**SUPPLIED INFORMATION:**

###

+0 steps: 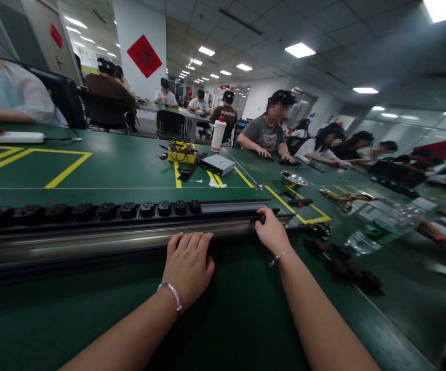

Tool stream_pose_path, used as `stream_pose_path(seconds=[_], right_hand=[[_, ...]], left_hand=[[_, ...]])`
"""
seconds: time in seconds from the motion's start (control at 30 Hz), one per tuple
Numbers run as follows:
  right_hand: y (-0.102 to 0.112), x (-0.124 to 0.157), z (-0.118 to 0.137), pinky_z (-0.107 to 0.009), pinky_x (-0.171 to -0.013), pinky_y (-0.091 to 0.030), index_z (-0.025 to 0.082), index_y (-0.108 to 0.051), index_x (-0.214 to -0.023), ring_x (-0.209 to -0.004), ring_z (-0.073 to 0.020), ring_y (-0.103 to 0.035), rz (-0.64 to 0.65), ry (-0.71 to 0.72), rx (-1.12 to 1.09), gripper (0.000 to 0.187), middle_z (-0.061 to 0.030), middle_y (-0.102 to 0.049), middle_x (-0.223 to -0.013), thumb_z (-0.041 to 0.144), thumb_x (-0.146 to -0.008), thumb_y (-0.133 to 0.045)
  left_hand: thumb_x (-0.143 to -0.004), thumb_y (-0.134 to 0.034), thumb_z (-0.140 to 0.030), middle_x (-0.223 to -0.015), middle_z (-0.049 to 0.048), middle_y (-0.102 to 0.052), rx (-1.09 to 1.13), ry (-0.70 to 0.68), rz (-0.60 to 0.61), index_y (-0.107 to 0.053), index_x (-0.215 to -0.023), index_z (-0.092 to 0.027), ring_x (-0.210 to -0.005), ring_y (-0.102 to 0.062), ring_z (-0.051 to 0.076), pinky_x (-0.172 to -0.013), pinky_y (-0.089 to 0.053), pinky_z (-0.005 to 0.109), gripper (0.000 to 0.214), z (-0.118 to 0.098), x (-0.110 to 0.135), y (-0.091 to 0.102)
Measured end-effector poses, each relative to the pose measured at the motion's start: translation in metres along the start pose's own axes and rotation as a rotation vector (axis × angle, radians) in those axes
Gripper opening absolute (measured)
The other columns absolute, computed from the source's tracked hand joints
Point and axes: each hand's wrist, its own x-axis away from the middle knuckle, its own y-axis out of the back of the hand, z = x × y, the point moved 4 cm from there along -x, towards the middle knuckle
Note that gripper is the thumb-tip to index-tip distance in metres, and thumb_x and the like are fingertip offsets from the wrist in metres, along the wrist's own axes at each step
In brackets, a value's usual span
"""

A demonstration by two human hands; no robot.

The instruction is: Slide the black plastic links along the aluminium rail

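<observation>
A long metal channel [122, 239] lies across the table in front of me, running out of view on the left. Along its far side is a row of several black socket modules [105, 210], with a bare grey strip to the right of the last one. My left hand [188, 265] has its fingers curled over the channel's near edge, near the middle of the view. At the channel's right end, my right hand [272, 229] is closed, thumb and forefinger bent around something small and dark. What it is stays mostly hidden.
More black modules [319, 230] and a plastic bottle [385, 229] lie to the right. Beyond the channel are a metal bowl [294, 179], a grey box [217, 165], a yellow box with cables [182, 152] and a white bottle [218, 135]. Other people sit around the tables.
</observation>
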Motion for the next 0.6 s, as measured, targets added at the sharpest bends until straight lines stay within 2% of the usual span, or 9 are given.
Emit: stream_pose_path(seconds=[0.23, 0.6], right_hand=[[-0.0009, -0.0023, -0.0049, -0.030, -0.077, -0.040, 0.021, -0.050, -0.106, -0.088, -0.0198, -0.057, -0.028, 0.007, 0.021, 0.032, -0.0066, -0.060, -0.100, 0.021, -0.074, -0.045], [0.0012, -0.0037, -0.0084, -0.031, -0.079, -0.040, 0.019, -0.052, -0.102, -0.090, -0.0204, -0.057, -0.042, -0.005, 0.039, 0.030, -0.0073, -0.061, -0.097, 0.019, -0.074, -0.043]], left_hand=[[-0.076, -0.045, -0.024, -0.107, 0.0018, -0.061, 0.000, 0.006, 0.004, -0.050, -0.113, -0.026, -0.103, -0.050, 0.019, -0.101, -0.021, 0.041, 0.038, 0.0002, -0.0004, 0.0002], [-0.076, -0.045, -0.023, -0.107, 0.0028, -0.061, 0.008, 0.004, -0.006, -0.051, -0.114, -0.026, -0.103, -0.050, 0.019, -0.100, -0.022, 0.041, 0.038, -0.0006, 0.0001, 0.0003]])
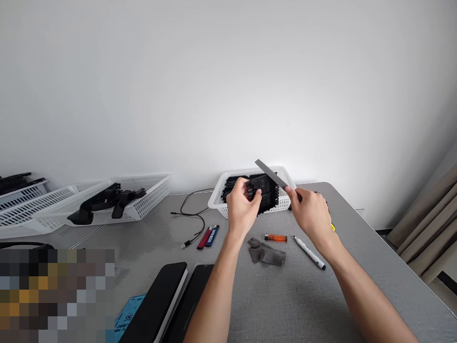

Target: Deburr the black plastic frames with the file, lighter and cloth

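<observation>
Grey tabletop (303, 305) gives open room at the near side; beyond lie a grey cloth (267, 253), a white marker (309, 252) and an orange lighter (276, 237). Farther, the left hand (242, 204) has its fingers clamped on a black toothed part (268, 191), before or over a white basket (216, 206); the right hand (310, 212) grips a flat metal file (270, 172), by the part's upper edge. With a loose grip, the file could slip and scratch the left fingers. The basket's rim and the wall (228, 95) limit forward movement.

Soft bright light, pale wall (228, 71) dimmer toward upper corners, faint sheen on tabletop (285, 305), lower-left corner pixelated
</observation>
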`<state>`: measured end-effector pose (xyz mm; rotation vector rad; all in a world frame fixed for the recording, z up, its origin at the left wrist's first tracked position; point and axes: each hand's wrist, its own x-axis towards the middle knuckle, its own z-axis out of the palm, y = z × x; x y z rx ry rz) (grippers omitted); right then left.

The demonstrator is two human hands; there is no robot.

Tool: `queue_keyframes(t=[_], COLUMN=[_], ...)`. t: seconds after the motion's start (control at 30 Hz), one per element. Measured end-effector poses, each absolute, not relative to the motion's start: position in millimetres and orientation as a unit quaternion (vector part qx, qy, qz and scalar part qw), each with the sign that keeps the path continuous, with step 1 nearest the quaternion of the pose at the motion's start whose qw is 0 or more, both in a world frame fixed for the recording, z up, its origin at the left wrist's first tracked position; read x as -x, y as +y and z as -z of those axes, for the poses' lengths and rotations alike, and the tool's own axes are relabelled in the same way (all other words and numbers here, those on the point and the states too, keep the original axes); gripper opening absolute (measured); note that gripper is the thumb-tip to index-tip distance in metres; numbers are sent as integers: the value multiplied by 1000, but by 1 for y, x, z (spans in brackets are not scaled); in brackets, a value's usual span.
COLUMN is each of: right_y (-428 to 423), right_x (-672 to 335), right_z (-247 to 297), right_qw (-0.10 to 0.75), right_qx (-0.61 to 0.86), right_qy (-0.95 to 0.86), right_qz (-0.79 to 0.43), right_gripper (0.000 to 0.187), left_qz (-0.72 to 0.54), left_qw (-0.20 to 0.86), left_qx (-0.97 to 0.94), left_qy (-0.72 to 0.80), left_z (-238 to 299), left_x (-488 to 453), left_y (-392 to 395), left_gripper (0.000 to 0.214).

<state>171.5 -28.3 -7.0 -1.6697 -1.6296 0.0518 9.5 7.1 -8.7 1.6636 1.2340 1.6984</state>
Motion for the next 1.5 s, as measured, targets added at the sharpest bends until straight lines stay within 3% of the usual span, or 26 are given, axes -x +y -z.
queue_keyframes(t=[0.17,0.5,1.5], right_y=[-33,-27,-9], right_x=[-168,-177,-189], right_z=[5,8,17], right_qw=[394,392,425], right_qx=[610,686,644], right_qy=[-684,-608,-636], right_qz=[-76,76,10], right_gripper=[55,55,54], left_qz=[-618,-618,-644], left_qw=[219,260,356], left_qx=[-617,-589,-530], left_qy=[435,452,422], left_z=[7,7,4], left_x=[-11,-9,-1], left_y=[4,8,12], left_gripper=[19,21,30])
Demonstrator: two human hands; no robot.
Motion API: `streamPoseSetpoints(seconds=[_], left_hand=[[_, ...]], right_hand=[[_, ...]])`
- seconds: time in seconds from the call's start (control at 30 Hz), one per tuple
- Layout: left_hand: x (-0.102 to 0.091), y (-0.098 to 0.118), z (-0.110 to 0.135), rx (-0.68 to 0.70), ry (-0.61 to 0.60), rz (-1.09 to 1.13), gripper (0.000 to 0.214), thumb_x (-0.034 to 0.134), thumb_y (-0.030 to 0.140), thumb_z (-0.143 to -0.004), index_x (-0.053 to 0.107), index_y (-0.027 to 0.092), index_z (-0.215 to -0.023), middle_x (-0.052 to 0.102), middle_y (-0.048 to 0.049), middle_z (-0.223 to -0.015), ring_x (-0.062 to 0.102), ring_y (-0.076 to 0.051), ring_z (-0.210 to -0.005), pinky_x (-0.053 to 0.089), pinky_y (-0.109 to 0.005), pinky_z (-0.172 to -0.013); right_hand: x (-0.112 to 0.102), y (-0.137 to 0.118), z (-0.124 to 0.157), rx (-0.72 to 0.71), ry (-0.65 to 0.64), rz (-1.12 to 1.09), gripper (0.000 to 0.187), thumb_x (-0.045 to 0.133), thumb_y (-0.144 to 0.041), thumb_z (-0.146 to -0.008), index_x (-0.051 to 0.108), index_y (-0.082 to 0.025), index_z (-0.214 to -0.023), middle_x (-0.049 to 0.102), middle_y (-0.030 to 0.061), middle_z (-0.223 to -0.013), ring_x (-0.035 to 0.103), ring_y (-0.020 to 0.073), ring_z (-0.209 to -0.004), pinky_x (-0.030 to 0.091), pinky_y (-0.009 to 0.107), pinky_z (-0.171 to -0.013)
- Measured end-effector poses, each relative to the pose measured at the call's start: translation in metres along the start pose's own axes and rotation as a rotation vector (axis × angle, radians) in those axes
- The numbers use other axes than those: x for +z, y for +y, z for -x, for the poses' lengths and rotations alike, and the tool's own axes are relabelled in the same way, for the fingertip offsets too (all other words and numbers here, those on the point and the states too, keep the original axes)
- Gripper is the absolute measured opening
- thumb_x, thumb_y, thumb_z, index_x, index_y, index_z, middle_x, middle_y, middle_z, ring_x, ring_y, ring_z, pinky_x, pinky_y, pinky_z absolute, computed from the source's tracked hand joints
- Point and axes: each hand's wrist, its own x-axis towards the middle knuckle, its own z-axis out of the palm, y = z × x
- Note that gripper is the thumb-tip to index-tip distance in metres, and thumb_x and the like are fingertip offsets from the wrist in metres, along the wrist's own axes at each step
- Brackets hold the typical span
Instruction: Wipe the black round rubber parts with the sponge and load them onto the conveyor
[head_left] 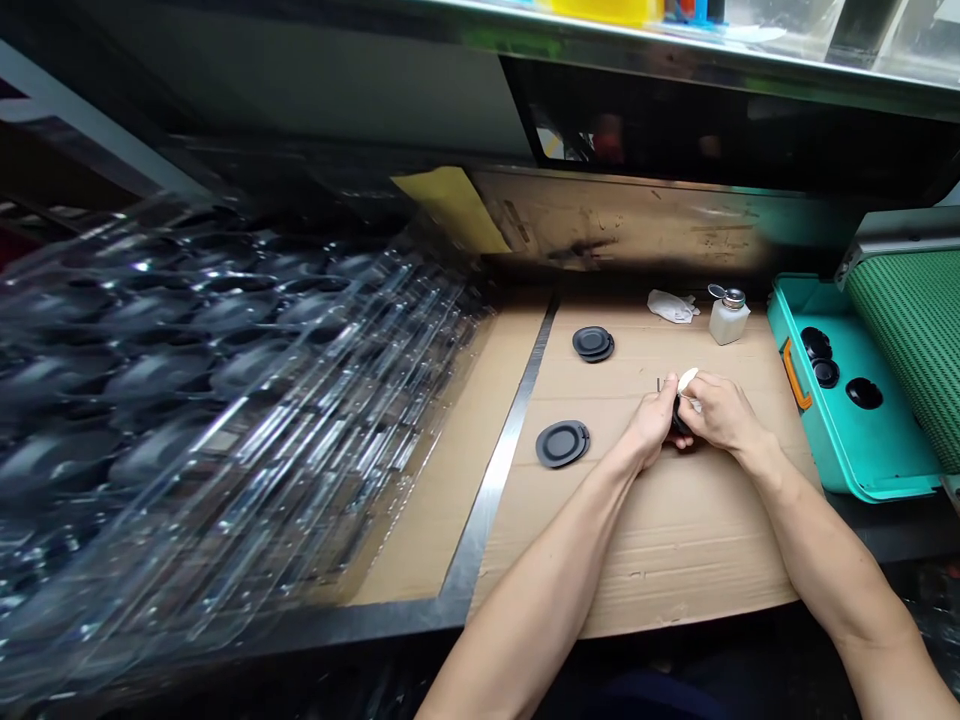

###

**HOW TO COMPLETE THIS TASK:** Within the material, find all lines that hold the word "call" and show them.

**TASK OUTPUT:**
- seconds: time in seconds from the call's start (control at 30 Hz), one per tuple
- Measured end-effector poses, each relative to the pose measured at the call's start: translation in metres along the start pose's own axes and rotation as a rotation vector (axis × angle, radians) in those axes

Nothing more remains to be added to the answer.